Like all questions of this kind, there are no clear-cut answers. If object-oriented programming was a process that we could specify by a fixed set of rules that you could just follow blindly, we could get the computer to do it. There are some guidelines though, and some contexts in which the answer may be more obvious.

Aside from the desirability of reflecting real-world relationships between types of objects, the need to use polymorphism is a primary reason for using subclasses (or interfaces as we shall see shortly). This is the essence of object-oriented programming. Having a range of related objects that can be treated equivalently can greatly simplify your programs. You have seen how having various kinds of animals specified by classes derived from a common base class Animal allows us to act on different types of animal as though they are the same, producing different results depending on what kind of animal is being dealt with, and all this automatically.

A Classy Example

Many situations involve making judgments about the design of your classes. The way to go may well boil down to a question of personal preference. Let's try to see how the options look in practice by considering a simple example. Suppose we want to define a class PolyLine to represent lines consisting of one or more connected segments, as illustrated in the diagram:

Click To expand

This shows two polylines, one defined by four points, the other defined by seven points.

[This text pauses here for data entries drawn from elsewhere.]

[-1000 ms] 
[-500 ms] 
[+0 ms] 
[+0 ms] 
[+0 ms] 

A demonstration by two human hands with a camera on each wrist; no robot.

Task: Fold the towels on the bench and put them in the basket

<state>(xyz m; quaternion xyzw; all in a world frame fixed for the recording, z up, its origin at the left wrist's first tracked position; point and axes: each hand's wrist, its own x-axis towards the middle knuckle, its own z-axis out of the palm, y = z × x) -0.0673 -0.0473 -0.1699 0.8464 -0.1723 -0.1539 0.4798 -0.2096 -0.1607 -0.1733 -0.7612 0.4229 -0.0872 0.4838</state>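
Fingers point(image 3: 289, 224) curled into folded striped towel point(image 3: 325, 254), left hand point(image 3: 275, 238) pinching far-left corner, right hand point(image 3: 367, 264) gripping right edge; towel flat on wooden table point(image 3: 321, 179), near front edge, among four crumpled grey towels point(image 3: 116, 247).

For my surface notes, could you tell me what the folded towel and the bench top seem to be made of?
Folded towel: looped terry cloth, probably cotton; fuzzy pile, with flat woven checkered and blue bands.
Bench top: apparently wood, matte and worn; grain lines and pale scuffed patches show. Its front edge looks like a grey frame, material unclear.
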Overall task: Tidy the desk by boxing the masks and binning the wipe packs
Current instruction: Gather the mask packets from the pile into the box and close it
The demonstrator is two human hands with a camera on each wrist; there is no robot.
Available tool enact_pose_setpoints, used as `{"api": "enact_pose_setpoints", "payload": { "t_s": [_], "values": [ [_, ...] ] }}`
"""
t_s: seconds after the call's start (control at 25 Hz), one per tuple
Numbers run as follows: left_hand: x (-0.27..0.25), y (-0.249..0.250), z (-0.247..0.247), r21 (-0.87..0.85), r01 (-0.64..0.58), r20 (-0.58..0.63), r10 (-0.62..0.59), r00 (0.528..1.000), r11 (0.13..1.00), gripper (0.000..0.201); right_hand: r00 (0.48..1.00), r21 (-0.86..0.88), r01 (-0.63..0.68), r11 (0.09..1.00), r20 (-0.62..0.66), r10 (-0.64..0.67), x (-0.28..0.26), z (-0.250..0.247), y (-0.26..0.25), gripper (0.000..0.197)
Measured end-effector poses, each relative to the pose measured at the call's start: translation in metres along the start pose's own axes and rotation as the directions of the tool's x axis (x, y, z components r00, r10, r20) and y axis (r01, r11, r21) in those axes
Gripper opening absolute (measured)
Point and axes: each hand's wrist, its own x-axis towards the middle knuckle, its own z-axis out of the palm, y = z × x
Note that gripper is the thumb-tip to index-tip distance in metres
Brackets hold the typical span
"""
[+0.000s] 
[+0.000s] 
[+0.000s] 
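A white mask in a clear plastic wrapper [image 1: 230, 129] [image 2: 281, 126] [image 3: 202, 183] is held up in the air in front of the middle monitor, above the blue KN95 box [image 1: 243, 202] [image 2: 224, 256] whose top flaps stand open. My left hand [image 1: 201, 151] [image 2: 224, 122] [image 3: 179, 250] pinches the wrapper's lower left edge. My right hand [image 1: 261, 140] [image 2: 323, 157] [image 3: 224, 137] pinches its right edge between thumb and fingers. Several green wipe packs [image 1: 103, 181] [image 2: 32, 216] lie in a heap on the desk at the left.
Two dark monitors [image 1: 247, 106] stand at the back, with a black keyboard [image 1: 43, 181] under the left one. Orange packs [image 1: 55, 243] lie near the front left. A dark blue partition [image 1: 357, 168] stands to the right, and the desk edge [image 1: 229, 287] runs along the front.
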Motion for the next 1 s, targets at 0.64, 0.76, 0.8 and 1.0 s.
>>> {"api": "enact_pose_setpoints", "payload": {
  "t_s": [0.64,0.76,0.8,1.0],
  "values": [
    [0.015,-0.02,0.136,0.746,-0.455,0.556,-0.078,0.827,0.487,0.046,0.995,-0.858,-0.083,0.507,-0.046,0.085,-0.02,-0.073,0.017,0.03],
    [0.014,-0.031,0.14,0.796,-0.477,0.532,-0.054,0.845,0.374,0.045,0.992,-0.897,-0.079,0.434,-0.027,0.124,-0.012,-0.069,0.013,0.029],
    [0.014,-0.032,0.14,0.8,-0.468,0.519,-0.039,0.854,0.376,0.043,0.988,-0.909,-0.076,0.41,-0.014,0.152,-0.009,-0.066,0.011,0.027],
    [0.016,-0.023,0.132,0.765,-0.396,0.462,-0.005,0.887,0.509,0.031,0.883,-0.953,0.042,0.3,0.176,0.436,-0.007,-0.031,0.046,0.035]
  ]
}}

It seems reasonable to represent points as objects of a class Point. Points are well-defined objects that will occur in the context of all kinds of geometric entities. We have seen a class for points earlier that we put in the package Geometry. Rather than repeat the whole thing, we will define the bare bones we need in this context:

public class Point {
  // Create a point from its coordinates
  public Point(double xVal, double yVal) {
     x = xVal;
     y = yVal;
  }

  // Create a point from another point
  public Point(Point point) {
     x = point.x;
     y = point.y;
  }

  // Convert a point to a string
  public String toString() { 
     return x+","+y; 
  }

  // Coordinates of the point
  protected double x;
  protected double y;
}

Both data members will be inherited in any subclass because they are specified as protected. They are also insulated from interference from outside the package containing the class. The toString() method will allow Point objects to be concatenated to a String object for automatic conversion – in an argument passed to the println() method for example.

The next question you might ask is, "Should I derive the class PolyLine from the class Point?" This has a fairly obvious answer. A polyline is clearly not a kind of point, so it is not logical to derive the class PolyLine from the Point class. This is an elementary demonstration of what is often referred to as the 'is a' test. If you can say that one kind of object 'is a' specialized form of another kind of object, you may have a good case for a derived class (but not always – there may be other reasons not to!). If not, you don't.

The complement to the 'is a' test is the 'has a' test. If one object 'has a' component that is an object of another class, you have a case for a class member. A House object 'has a' door, so a Door variable is likely to be a member of the class House. Our PolyLine class will contain several points, which looks promising, but we should look a little more closely at how we might store them, as there are some options.

Designing the PolyLine Class

With the knowledge we have of Java, an array of Point objects looks like a good candidate to be a member of the class. There are disadvantages though. A common requirement with polylines is to be able to add a segment or two to an existing object. With an array storing the points, we will need to create a new array each time we add a segment, then copy all the points from the old array to the new one. This could be time consuming if we have a PolyLine object with a lot of segments.

We have another option. We could create a linked list of points. In its simplest form, a linked list of objects is an arrangement where each object in the list has a reference to the next object. As long as you have a variable containing the first Point object, you can access all the points in the list, as shown in the following diagram:

Click To expand

This illustrates the basic structure we might have for a linked list of points stored as a PolyLine. The points are stored as members of ListPoint objects. As well as constructors the PolyLine class will need a method to add points, but before we look into that, let's consider the ListPoint class in more detail.

There are at least three approaches you could take to define the ListPoint class, and there are arguments in favor of all three.

  • You could define the ListPoint class with the x and y coordinates stored explicitly. The main argument against this would be that we have already encapsulated the properties of a point in the Point class, so why not use it.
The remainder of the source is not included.